THE DATA START

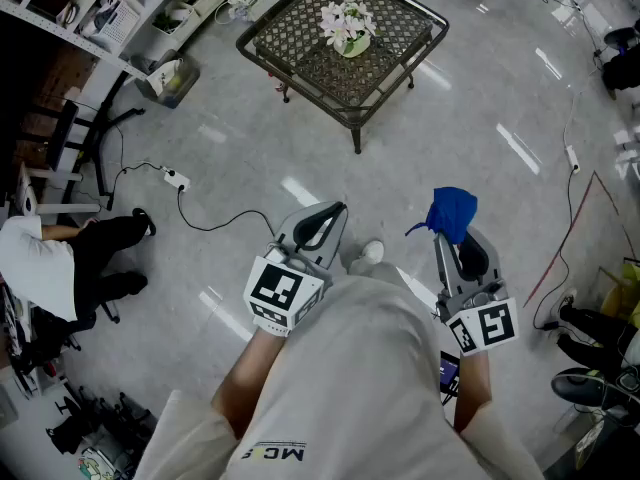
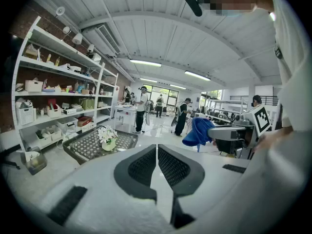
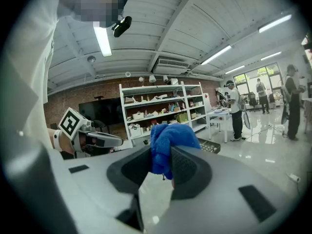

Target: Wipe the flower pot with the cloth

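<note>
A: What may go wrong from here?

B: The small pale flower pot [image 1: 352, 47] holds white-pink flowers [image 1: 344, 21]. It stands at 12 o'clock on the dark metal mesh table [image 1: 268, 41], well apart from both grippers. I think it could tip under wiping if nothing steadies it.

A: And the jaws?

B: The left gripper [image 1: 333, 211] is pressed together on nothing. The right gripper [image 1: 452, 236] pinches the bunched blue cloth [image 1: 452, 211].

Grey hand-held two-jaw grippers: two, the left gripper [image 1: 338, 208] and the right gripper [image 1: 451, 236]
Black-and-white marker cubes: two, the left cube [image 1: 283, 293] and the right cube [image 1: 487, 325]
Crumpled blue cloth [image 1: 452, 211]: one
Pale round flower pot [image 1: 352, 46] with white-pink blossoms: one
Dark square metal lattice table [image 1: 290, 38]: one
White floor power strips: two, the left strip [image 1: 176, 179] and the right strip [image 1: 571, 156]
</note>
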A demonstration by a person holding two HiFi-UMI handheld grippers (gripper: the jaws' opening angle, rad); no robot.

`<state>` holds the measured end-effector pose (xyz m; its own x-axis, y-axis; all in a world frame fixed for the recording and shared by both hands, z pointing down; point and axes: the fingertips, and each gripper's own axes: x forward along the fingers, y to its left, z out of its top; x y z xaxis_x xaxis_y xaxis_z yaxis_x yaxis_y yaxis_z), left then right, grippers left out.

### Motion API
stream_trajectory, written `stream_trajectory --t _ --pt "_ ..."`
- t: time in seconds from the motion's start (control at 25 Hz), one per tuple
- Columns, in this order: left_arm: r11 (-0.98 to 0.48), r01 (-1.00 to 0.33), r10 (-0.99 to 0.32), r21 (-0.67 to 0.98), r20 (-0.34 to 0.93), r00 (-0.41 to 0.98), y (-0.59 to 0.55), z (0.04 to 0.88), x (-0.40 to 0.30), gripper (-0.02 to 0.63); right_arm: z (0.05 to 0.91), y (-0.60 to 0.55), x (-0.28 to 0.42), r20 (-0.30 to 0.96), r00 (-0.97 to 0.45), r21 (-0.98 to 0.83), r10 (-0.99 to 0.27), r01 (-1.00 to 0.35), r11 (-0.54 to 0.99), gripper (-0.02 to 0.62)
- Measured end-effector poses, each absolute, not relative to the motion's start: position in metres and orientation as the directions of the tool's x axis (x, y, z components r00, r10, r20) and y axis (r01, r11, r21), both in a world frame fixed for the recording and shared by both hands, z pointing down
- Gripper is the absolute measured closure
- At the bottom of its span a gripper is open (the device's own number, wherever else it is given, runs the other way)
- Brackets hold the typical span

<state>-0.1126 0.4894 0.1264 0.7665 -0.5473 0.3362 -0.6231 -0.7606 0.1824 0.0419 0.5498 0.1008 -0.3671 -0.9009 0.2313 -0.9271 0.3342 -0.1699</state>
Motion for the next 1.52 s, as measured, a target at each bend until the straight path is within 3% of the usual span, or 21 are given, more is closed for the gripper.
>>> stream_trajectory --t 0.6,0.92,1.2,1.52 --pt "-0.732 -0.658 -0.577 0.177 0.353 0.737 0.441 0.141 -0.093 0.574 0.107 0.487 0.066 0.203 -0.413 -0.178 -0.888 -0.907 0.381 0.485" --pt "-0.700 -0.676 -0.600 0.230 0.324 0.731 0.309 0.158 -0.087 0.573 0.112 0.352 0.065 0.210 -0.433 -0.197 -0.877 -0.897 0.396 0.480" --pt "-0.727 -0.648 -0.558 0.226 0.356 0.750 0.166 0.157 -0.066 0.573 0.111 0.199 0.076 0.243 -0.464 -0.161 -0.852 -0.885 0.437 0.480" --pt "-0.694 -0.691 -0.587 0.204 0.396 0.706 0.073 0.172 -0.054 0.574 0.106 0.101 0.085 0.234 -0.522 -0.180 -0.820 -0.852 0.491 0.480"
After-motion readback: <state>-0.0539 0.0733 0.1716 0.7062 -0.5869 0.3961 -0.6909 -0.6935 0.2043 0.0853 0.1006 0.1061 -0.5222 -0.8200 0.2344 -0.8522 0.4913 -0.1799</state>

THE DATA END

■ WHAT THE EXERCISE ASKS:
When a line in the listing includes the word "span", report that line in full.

■ SOLUTION:
- At the bottom of its span a gripper is open (the device's own number, wherever else it is given, runs the other way)
- Brackets hold the typical span
Motion for the next 1.52 s, as measured, a target at each bend until the straight path is within 3% of the usual span, or 21 are given, more is closed for the gripper.

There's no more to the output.